Instructions for the task: The required output is the whole listing below, unchanged.
--- The data ---
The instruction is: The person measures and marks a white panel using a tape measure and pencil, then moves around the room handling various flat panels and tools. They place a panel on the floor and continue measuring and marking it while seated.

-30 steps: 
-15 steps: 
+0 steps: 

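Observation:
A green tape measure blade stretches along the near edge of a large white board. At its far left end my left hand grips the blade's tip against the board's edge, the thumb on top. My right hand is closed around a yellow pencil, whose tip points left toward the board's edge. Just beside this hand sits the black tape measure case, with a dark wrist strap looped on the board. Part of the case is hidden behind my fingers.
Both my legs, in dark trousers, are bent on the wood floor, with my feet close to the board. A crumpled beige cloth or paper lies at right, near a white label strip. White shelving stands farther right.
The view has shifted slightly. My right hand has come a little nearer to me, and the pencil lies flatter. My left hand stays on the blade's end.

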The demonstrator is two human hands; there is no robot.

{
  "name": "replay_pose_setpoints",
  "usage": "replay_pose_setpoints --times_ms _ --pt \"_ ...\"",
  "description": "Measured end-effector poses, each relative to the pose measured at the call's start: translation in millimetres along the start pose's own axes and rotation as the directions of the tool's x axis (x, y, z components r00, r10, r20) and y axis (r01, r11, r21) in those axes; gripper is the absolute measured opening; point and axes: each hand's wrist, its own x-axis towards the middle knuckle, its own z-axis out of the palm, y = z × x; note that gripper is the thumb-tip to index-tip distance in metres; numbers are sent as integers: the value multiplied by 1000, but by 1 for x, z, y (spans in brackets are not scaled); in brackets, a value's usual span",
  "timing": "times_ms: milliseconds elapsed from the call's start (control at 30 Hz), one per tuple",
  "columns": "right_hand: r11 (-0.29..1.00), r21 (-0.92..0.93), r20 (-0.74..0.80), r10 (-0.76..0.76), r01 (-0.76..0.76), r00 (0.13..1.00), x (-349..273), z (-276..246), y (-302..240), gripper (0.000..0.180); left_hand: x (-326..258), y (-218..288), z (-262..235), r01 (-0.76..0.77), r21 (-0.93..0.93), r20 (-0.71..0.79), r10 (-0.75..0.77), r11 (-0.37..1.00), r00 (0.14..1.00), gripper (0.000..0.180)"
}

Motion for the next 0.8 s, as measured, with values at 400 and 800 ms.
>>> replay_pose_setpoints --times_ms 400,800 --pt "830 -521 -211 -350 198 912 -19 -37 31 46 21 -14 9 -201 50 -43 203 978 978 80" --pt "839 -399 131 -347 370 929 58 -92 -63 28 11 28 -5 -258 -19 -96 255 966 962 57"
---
Exercise response:
The instruction is: The person measures and marks a white panel using a tape measure and pencil, then moves around the room handling various flat panels and tools. They place a panel on the floor and continue measuring and marking it while seated.

-30 steps: 
-15 steps: 
+0 steps: 

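Observation:
A green tape measure blade stretches along the near edge of a large white board. At its far left end my left hand grips the blade's tip against the board's edge, the thumb on top. My right hand is closed around a yellow pencil, whose tip points left toward the board's edge. Just beside this hand sits the black tape measure case, with a dark wrist strap looped on the board. Part of the case is hidden behind my fingers.
Both my legs, in dark trousers, are bent on the wood floor, with my feet close to the board. A crumpled beige cloth or paper lies at right, near a white label strip. White shelving stands farther right.
The view has shifted slightly. My right hand has come a little nearer to me, and the pencil lies flatter. My left hand stays on the blade's end.
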
The demonstrator is two human hands; there is no robot.

{
  "name": "replay_pose_setpoints",
  "usage": "replay_pose_setpoints --times_ms _ --pt \"_ ...\"",
  "description": "Measured end-effector poses, each relative to the pose measured at the call's start: translation in millimetres along the start pose's own axes and rotation as the directions of the tool's x axis (x, y, z components r00, r10, r20) and y axis (r01, r11, r21) in those axes; gripper is the absolute measured opening; point and axes: each hand's wrist, its own x-axis towards the middle knuckle, its own z-axis out of the palm, y = z × x; note that gripper is the thumb-tip to index-tip distance in metres; numbers are sent as integers: the value multiplied by 1000, but by 1 for x, z, y (spans in brackets are not scaled); in brackets, a value's usual span",
  "timing": "times_ms: milliseconds elapsed from the call's start (control at 30 Hz), one per tuple",
  "columns": "right_hand: r11 (-0.29..1.00), r21 (-0.92..0.93), r20 (-0.74..0.80), r10 (-0.76..0.76), r01 (-0.76..0.76), r00 (0.13..1.00), x (-349..273), z (-276..246), y (-302..240), gripper (0.000..0.180); left_hand: x (-326..258), y (-218..288), z (-262..235), r01 (-0.76..0.77), r21 (-0.93..0.93), r20 (-0.71..0.79), r10 (-0.75..0.77), r11 (-0.37..1.00), r00 (0.14..1.00), gripper (0.000..0.180)"
}

Motion for the next 0.8 s, as measured, with values at 400 and 800 ms.
>>> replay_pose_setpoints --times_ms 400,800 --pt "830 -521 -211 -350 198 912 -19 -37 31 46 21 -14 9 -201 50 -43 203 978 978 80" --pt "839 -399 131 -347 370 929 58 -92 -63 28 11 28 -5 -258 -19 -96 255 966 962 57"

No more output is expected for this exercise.